Just over 70 percent of May 2011 Whitworth graduates relied on federal loans to pay for at least part of their education, according to a September article in The Whitworthian.
Many current students also rely on loans for a Whitworth education. I am one of them. I graduated high school with a 3.97 GPA and high SAT scores, and still couldn’t find enough finances to cover my educational expenses. Like many other students, I had to turn to the government for support in the form of loans.
The election of Ron Paul in 2012 would put that entire system at risk. He would have it that I — and the many other Whitworth students who cannot afford to foot their educational bills — not go to school.
Paul wants to work to make sure that federal financial aid — especially loans — is no longer available for college students.
His “Plan to Restore America” includes the elimination of the federal Department of Education, the very institution that granted the financial aid that made it possible for 70 percent of last year’s graduating class to finish their degrees.
And the Department of Education isn’t the only federal department that Paul seeks to destroy. He also includes in his restoration plan intent to eliminate the Department of Housing and Urban Development, the Department of Energy, the Department of Commerce and the Department of the Interior.
As one can imagine, each of these departments provides important services for the American people.
The HUD, for example, provides the necessary services to ensure that low-income families have a place to call home through the development of multi-family homes and rental subsidies.
Another department on Paul’s chopping block is the Department of Commerce, which focuses on job creation, and economic sustenance and growth. With the national unemployment rate at 8.6 percent, would it really be a smart move to elect a president who intends to cut job creation services?
This is all a very simplified analysis of the issues in Paul’s plan. One could perhaps argue that the departments of education, housing, energy, commerce and interior aren’t really doing their duties — that the Department of Commerce, for example, hasn’t done much to create jobs.

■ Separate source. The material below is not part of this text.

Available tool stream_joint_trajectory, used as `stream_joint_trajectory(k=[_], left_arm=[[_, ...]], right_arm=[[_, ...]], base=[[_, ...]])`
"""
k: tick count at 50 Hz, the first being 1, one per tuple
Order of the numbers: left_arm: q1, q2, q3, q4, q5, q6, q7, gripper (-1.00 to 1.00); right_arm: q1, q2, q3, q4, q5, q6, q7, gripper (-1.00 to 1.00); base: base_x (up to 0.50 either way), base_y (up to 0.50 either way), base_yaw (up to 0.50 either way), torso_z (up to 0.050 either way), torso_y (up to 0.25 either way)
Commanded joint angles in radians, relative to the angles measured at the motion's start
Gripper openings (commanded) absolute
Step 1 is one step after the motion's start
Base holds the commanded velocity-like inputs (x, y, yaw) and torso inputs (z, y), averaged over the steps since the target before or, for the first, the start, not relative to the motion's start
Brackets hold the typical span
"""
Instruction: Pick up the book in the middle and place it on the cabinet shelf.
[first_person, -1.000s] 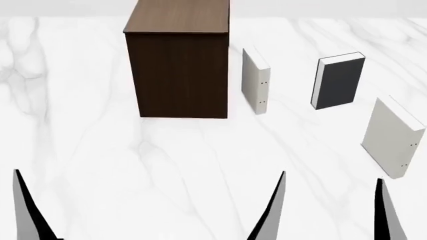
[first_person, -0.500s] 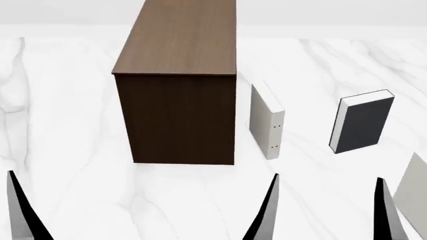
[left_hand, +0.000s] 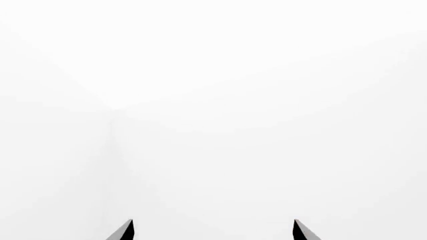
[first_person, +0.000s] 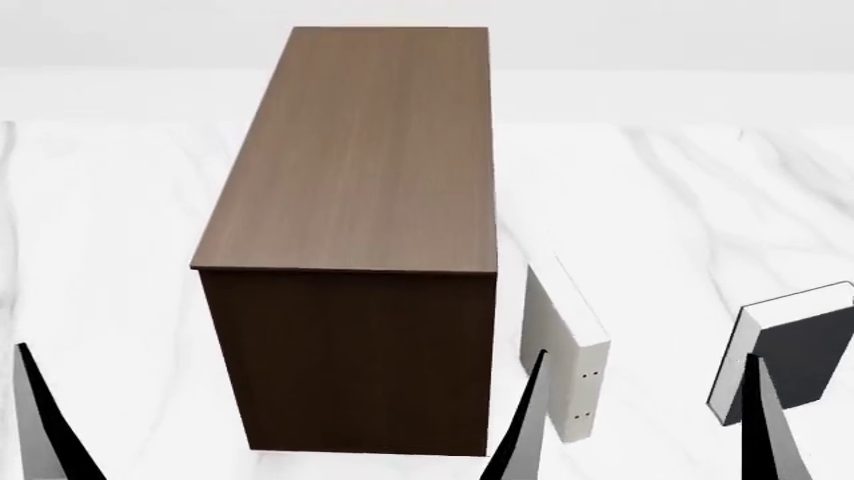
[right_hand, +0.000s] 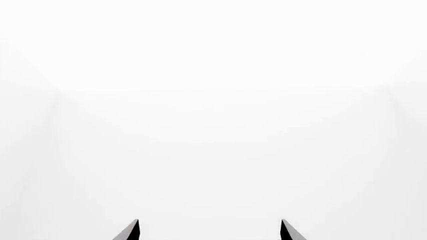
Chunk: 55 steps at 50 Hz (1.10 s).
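Note:
The book (first_person: 798, 358), dark charcoal with white page edges, stands upright on the white marble floor at the head view's right edge. The cabinet shelf (first_person: 358, 150), dark brown with a flat lighter-brown top, fills the middle of the view. My right gripper (first_person: 646, 356) is open and empty, low in the view, with its fingertips (first_person: 534, 400) in front of a cream-white book and the dark book. Only one finger (first_person: 38, 425) of my left gripper shows at bottom left. Both wrist views show only white floor between open jaws: left gripper (left_hand: 213, 220), right gripper (right_hand: 209, 220).
A cream-white book (first_person: 567, 350) with tiny spine dots stands upright between the cabinet and the dark book, close to the cabinet's right side. White marble floor (first_person: 107, 200) lies to the left of and behind the cabinet.
The head view has closed in: the cabinet has grown and dropped lower in the frame, the books have slid down and right, and the far-right cream book has left the view. The grippers stay open.

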Motion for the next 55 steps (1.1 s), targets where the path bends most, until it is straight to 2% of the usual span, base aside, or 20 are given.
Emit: stream_joint_trajectory(k=[1, 10, 15, 22, 24, 31, 39, 46, 51, 55], left_arm=[[0.002, 0.008, -0.017, 0.004, 0.006, -0.002, 0.008, 1.00], [0.002, 0.002, -0.010, 0.004, 0.007, -0.006, 0.001, 1.00], [0.002, -0.003, -0.006, 0.002, 0.006, -0.006, -0.001, 1.00], [0.004, -0.007, 0.004, 0.007, 0.004, -0.014, 0.000, 1.00], [0.005, -0.008, 0.009, 0.006, 0.004, -0.016, 0.001, 1.00], [0.006, -0.014, 0.018, 0.004, 0.002, -0.018, 0.000, 1.00], [0.007, -0.020, 0.029, -0.002, -0.001, -0.021, -0.001, 1.00], [0.006, -0.024, 0.035, -0.003, -0.002, -0.027, -0.002, 1.00], [0.005, -0.027, 0.040, -0.009, -0.002, -0.028, -0.004, 1.00], [0.006, -0.030, 0.043, -0.010, -0.002, -0.028, -0.007, 1.00]], right_arm=[[0.000, -0.008, 0.015, -0.006, -0.012, 0.002, -0.008, 1.00], [0.002, -0.004, 0.010, -0.001, -0.016, 0.002, 0.000, 1.00], [0.015, -0.006, 0.014, -0.002, -0.017, 0.055, 0.011, 1.00], [0.120, -0.039, 0.064, -0.017, -0.023, 0.317, 0.073, 1.00], [0.171, -0.053, 0.097, -0.016, -0.023, 0.438, 0.110, 1.00], [0.296, -0.102, 0.179, 0.040, 0.001, 0.662, 0.220, 1.00], [0.403, -0.102, 0.182, 0.102, 0.001, 0.767, 0.258, 1.00], [0.480, -0.094, 0.169, 0.189, -0.005, 0.777, 0.275, 1.00], [0.541, -0.118, 0.191, 0.226, -0.011, 0.876, 0.341, 1.00], [0.577, -0.125, 0.190, 0.241, -0.021, 0.889, 0.378, 1.00]], base=[[0.50, 0.06, 0.00, 0.000, 0.000], [0.50, 0.05, 0.00, 0.000, 0.001], [0.44, 0.03, 0.00, 0.000, 0.000], [0.00, 0.00, 0.00, 0.000, 0.001], [0.00, 0.00, 0.00, 0.000, 0.000], [0.00, 0.00, 0.00, 0.000, 0.000], [0.00, 0.00, 0.00, 0.000, 0.000], [0.00, 0.00, 0.00, 0.000, 0.000], [0.00, 0.00, 0.00, 0.000, 0.000], [0.00, 0.00, 0.00, 0.000, 0.000]])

Or one could argue that those departments are doing their duties in financially irresponsible ways — that the Department of Education, for example, shouldn’t be giving out loans because, to put it in Paul’s language, “education isn’t a right.”
But the piece of Paul’s “Plan to Restore America” that doesn’t need simplification is the number of people who would be left unemployed by Paul’s clean sweep.

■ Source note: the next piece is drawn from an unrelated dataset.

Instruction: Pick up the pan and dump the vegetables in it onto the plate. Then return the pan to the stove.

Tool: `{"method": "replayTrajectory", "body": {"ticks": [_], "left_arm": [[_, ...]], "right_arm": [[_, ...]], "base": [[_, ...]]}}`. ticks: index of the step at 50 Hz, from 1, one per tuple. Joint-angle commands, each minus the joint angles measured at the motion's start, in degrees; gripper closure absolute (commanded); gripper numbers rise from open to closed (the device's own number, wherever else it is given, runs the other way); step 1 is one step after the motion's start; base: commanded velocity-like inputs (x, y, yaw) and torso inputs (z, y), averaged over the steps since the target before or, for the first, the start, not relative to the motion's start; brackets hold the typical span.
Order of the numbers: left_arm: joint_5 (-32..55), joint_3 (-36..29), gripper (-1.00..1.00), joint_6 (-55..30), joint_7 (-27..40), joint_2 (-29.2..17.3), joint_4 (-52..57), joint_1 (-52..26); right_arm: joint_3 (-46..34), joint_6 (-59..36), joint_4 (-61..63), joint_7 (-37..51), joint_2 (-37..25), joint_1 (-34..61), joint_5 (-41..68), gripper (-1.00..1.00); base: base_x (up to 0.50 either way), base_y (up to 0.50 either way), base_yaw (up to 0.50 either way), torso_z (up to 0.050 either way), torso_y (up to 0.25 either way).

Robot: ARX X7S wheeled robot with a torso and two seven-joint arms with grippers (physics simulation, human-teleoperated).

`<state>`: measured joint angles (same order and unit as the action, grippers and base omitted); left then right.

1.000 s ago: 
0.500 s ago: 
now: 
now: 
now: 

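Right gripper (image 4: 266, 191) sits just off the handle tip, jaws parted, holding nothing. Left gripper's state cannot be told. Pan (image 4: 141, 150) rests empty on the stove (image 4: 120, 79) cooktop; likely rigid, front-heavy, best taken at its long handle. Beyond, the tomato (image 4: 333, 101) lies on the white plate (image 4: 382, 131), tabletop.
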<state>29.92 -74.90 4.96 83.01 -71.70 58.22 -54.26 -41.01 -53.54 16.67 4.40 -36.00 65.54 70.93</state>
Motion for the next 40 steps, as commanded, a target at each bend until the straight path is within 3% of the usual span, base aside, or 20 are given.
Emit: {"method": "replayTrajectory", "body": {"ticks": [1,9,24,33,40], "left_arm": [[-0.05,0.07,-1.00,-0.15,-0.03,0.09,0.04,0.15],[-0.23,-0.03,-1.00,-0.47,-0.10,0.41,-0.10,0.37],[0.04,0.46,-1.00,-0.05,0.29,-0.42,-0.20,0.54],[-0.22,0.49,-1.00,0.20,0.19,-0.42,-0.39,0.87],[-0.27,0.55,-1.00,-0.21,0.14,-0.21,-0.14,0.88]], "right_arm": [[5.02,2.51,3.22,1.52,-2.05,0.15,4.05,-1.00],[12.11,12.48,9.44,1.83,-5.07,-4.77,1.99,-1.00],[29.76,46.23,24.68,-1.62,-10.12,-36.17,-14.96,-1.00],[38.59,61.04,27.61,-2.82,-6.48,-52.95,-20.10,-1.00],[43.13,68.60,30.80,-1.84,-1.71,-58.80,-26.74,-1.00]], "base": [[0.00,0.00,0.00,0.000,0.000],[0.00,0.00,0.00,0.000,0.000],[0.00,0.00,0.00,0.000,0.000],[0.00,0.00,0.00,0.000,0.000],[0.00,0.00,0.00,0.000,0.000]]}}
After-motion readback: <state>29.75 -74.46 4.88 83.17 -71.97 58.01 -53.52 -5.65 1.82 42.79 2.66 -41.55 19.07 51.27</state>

The Department of Education employs roughly 5,000 people. The Department of Commerce employs nearly 44,000. The Department of the Interior employs just over 71,000. The Department of Housing and Urban Development employs just over 10,000. The Department of Energy employs roughly 16,000 — not to mention the nearly 100,000 people they contract.
That’s a lot of numbers, but doing the math tells us that Paul hopes to fire around 146,000 employees from federal departments, plus roughly 100,000 contractors.
Paul has also proposed eliminating the Transportation Security Administration, which would leave an additional 58,000 people unemployed.
Not only is Paul’s plan dangerous in its potential for service and employment elimination, it is also dangerous in its historical and political implications.
Paul hopes to restore the United States to its constitutional roots. This plan: small government without concern for the consequences.
But what Paul seems to fail to realize is that society and this country have evolved. One cannot simply apply 1789 simplicity to 2013 complexity. To attempt this is to ignore history.
Amendments have passed. Movements have changed our ethics. The value of the dollar has been altered. Wars have been waged and lessons learned.
This country has encountered problems, come upon solutions, and sometimes it has been wrong.
Regardless, I would venture to say that the United States is a more intelligent and whole nation now than it was when the Constitution became effective, for what institution has ever been its most complete at its birth?
That is not to say that changes should not continue to be made. They must. But Paul’s fantasy of building a legal time machine and sticking all 312 million American citizens in it is not viable.
In 2011, we need institutions like the Department of Education because we live in a society in which education is the key to economic stability.
In 2011, we need the Department of Housing and Urban Development because it is no longer acceptable to allow our nation’s citizens to live in sub-standard housing or on the streets.
In 2011, we need the TSA because we know that attacks on our country like 9/11 are possible, and we need a way to prevent them.
We also need the three other departments that Paul plans to eliminate, the federal jobs that Paul plans to crush, and — most of all — a president who is capable of taking on the realities of 2013.